Supplied material |
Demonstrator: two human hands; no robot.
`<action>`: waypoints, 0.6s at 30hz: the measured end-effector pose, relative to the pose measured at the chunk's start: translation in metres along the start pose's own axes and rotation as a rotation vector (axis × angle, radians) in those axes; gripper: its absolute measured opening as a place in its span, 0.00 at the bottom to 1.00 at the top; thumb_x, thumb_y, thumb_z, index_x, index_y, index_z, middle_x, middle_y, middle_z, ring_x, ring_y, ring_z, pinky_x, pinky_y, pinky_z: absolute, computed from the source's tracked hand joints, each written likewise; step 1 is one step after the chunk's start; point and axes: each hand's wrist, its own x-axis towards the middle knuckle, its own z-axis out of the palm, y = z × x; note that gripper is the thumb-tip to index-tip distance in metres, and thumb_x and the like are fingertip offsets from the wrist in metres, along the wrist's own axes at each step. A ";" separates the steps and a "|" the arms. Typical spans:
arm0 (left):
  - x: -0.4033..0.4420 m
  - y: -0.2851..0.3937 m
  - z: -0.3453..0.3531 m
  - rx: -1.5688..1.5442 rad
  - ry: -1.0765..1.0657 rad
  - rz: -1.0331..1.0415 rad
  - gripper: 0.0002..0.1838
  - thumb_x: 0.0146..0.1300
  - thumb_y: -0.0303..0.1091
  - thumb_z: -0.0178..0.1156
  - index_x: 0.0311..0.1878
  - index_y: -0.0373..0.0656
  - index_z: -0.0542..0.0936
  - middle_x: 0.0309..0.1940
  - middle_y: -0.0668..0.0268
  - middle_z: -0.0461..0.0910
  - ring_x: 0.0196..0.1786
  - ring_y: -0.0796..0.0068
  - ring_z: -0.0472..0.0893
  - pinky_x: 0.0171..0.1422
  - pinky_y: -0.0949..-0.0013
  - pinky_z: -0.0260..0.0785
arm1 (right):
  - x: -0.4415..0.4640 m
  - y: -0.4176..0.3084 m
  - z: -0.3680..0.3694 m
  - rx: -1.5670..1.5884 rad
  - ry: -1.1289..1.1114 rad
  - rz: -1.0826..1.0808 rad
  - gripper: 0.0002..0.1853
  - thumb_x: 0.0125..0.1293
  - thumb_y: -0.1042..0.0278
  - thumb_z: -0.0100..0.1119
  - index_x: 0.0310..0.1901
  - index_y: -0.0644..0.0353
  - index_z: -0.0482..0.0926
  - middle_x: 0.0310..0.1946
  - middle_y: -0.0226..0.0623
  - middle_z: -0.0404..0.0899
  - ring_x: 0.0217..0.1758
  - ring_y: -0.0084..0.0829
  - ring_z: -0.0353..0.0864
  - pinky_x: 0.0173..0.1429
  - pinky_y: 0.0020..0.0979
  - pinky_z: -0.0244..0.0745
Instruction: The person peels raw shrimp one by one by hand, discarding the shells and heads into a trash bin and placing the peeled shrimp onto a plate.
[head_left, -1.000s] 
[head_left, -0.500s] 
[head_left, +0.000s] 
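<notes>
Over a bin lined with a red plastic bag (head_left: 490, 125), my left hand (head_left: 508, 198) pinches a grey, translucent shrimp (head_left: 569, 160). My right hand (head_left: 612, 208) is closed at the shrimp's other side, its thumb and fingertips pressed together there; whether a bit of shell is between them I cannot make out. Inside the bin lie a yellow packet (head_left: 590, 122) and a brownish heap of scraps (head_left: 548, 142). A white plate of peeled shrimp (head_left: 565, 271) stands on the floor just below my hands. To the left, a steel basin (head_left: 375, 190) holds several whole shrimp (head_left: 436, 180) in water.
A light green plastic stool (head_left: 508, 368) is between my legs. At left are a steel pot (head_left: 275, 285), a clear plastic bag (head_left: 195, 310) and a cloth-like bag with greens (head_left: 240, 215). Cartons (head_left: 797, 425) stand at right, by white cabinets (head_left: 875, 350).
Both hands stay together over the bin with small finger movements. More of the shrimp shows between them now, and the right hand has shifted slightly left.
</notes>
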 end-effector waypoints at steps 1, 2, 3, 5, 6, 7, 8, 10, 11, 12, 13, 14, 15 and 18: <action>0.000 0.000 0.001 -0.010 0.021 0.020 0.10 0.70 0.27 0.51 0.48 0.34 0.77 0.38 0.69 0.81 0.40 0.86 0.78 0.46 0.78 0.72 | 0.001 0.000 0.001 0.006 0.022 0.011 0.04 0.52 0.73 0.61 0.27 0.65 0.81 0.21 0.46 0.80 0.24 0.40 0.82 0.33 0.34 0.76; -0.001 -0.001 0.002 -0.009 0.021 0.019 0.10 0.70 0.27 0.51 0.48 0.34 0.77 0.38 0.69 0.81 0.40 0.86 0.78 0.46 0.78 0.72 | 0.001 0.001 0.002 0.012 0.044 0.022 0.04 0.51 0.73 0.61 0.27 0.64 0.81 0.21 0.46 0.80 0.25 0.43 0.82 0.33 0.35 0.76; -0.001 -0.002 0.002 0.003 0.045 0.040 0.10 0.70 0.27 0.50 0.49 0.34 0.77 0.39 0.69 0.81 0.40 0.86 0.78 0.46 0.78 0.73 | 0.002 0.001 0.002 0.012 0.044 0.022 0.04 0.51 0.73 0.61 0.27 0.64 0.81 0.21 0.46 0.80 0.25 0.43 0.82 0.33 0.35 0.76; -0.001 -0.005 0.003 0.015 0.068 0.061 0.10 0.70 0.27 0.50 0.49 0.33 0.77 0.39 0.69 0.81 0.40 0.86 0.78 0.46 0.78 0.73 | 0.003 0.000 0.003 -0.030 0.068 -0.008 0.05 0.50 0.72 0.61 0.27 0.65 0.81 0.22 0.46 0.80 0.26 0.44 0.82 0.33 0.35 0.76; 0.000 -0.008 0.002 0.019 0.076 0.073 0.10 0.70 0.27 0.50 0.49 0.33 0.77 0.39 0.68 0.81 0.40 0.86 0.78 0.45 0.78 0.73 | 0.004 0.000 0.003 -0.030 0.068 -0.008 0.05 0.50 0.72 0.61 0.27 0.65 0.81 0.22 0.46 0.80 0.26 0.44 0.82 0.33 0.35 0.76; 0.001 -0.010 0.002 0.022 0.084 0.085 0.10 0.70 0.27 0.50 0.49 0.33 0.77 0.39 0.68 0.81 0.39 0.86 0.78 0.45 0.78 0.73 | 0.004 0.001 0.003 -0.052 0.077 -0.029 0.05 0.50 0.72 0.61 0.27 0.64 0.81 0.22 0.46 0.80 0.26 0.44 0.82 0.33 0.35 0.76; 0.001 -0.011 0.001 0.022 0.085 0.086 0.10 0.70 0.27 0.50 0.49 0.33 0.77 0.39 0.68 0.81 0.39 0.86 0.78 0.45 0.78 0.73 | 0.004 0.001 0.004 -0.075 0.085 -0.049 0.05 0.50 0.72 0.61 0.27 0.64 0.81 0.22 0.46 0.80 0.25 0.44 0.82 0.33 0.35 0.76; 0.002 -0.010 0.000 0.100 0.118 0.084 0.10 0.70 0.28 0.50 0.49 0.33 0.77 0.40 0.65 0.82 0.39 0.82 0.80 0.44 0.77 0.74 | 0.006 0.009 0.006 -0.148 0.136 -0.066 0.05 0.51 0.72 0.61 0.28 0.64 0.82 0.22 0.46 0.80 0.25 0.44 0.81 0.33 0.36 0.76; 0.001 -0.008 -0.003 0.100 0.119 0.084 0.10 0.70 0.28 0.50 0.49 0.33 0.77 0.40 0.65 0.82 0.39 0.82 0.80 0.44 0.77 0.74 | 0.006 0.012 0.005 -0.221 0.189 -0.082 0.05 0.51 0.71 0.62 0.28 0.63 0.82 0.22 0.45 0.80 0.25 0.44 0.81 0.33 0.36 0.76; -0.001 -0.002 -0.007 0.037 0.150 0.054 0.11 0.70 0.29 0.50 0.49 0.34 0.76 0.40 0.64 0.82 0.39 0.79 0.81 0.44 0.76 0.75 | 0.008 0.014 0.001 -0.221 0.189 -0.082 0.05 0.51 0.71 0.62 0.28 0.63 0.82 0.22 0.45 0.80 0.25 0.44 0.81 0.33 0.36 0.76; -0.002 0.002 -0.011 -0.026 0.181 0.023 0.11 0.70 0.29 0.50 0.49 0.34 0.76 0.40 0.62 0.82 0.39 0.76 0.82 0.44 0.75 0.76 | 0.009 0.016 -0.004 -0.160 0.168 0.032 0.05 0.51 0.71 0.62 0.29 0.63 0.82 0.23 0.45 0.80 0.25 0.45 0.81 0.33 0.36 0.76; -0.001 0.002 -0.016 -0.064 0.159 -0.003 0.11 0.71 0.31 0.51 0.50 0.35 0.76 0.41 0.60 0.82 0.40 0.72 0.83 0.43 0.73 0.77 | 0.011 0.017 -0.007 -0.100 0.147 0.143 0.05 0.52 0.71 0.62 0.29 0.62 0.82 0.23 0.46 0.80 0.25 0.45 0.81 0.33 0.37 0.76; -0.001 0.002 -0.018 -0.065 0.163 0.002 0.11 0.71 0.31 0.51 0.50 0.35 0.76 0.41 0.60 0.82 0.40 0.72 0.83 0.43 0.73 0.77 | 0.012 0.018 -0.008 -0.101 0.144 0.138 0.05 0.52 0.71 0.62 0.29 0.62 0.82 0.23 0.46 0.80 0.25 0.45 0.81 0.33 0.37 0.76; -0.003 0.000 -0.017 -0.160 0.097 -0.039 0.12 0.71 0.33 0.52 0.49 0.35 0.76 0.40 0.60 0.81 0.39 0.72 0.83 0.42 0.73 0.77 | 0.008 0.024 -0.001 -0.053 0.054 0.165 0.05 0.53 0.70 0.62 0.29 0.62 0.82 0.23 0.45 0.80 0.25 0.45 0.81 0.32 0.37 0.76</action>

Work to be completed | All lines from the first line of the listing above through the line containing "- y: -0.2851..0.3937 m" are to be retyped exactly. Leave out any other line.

Reply to the task |
Demonstrator: two human hands; no robot.
`<action>`: waypoints, 0.6s at 30hz: the measured end-effector pose, relative to the pose measured at the chunk's start: translation in metres along the start pose's own axes and rotation as a rotation vector (axis × angle, radians) in those axes; gripper: its absolute measured opening as a place in its span, 0.00 at the bottom to 1.00 at the top; thumb_x, thumb_y, thumb_z, index_x, index_y, index_z, middle_x, middle_y, middle_z, ring_x, ring_y, ring_z, pinky_x, pinky_y, pinky_z: absolute, computed from the source's tracked hand joints, each written likewise; step 1 is one step after the chunk's start; point and axes: each hand's wrist, its own x-axis towards the middle knuckle, its own z-axis out of the palm, y = z × x; note that gripper is the thumb-tip to index-tip distance in metres, and thumb_x and the like are fingertip offsets from the wrist in metres, along the wrist's own axes at each step. A ";" separates the steps and a "|" the arms. Typical spans:
arm0 (left):
  - x: -0.4033..0.4420 m
  - y: -0.2851..0.3937 m

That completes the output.